Assigned task
Transcribe all of the data exactly, leaving nothing out.

___ Dataset extract ___

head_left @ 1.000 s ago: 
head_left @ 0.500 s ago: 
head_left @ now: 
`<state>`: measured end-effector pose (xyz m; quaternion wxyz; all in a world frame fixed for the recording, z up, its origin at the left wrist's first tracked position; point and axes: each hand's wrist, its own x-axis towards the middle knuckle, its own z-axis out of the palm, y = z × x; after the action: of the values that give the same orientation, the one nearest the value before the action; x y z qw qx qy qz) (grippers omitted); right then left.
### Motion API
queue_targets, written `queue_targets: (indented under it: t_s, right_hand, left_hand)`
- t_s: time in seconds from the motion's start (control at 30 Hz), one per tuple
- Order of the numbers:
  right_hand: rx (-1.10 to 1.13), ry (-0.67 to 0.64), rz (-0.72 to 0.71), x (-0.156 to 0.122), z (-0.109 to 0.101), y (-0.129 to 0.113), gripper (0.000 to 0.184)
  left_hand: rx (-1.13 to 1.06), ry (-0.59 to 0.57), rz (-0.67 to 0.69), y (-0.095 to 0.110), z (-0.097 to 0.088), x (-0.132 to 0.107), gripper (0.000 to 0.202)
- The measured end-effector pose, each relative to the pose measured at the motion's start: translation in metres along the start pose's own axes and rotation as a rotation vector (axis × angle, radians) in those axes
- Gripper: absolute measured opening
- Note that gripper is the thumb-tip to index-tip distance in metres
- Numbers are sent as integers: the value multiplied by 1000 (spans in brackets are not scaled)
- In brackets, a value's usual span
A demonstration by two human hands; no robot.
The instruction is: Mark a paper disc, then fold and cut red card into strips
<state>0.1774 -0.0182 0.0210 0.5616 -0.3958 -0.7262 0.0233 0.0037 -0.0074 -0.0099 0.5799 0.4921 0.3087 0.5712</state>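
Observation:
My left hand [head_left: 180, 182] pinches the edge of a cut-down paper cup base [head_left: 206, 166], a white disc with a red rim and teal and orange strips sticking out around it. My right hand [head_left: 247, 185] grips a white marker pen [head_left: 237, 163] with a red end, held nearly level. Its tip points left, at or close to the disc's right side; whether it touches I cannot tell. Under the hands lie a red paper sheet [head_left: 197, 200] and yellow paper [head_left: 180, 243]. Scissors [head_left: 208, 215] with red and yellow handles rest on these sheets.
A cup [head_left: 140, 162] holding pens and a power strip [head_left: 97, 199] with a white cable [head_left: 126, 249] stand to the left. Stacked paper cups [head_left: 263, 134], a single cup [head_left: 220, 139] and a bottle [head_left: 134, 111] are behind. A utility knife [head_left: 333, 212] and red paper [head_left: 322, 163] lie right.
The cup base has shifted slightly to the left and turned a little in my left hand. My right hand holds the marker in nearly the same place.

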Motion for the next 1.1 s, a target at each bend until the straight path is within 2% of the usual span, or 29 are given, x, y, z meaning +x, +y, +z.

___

Task output
head_left @ 1.000 s ago: 
head_left @ 0.500 s ago: 
head_left @ now: 
`<state>`: measured end-effector pose (xyz m; quaternion wxyz; all in a world frame fixed for the recording, z up, its origin at the left wrist's first tracked position; point and axes: each hand's wrist, its own x-axis towards the middle knuckle, its own z-axis out of the palm, y = z × x; after the action: of the values that give the same orientation, the one nearest the value before the action; x y z qw qx qy qz) (grippers omitted); right then left.
### Motion API
queue_targets, written `queue_targets: (indented under it: t_s, right_hand, left_hand)`
- t_s: time in seconds from the motion's start (control at 30 Hz), one per tuple
- Order of the numbers:
  right_hand: rx (-1.10 to 1.13), ry (-0.67 to 0.64), rz (-0.72 to 0.71), x (-0.156 to 0.122), z (-0.109 to 0.101), y (-0.129 to 0.113), gripper (0.000 to 0.184)
  left_hand: rx (-1.13 to 1.06), ry (-0.59 to 0.57), rz (-0.67 to 0.69), y (-0.095 to 0.110), z (-0.097 to 0.088), x (-0.132 to 0.107), gripper (0.000 to 0.202)
- The measured end-effector pose, each relative to the pose measured at the motion's start: translation in metres along the start pose's own axes and rotation as a rotation vector (axis × angle, radians) in those axes
- Gripper: absolute measured opening
- Note that gripper is the thumb-tip to index-tip distance in metres
- Numbers are sent as integers: the value multiplied by 1000 (spans in brackets are not scaled)
- In brackets, a value's usual span
A demonstration by two human hands; no robot.
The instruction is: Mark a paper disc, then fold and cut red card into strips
<state>0.1774 -0.0182 0.0210 0.5616 -0.3958 -0.7262 0.0233 0.0037 -0.0074 -0.0099 0.5799 0.4921 0.3087 0.5712</state>
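Observation:
My left hand [head_left: 180, 182] pinches the edge of a cut-down paper cup base [head_left: 206, 166], a white disc with a red rim and teal and orange strips sticking out around it. My right hand [head_left: 247, 185] grips a white marker pen [head_left: 237, 163] with a red end, held nearly level. Its tip points left, at or close to the disc's right side; whether it touches I cannot tell. Under the hands lie a red paper sheet [head_left: 197, 200] and yellow paper [head_left: 180, 243]. Scissors [head_left: 208, 215] with red and yellow handles rest on these sheets.
A cup [head_left: 140, 162] holding pens and a power strip [head_left: 97, 199] with a white cable [head_left: 126, 249] stand to the left. Stacked paper cups [head_left: 263, 134], a single cup [head_left: 220, 139] and a bottle [head_left: 134, 111] are behind. A utility knife [head_left: 333, 212] and red paper [head_left: 322, 163] lie right.
The cup base has shifted slightly to the left and turned a little in my left hand. My right hand holds the marker in nearly the same place.
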
Motion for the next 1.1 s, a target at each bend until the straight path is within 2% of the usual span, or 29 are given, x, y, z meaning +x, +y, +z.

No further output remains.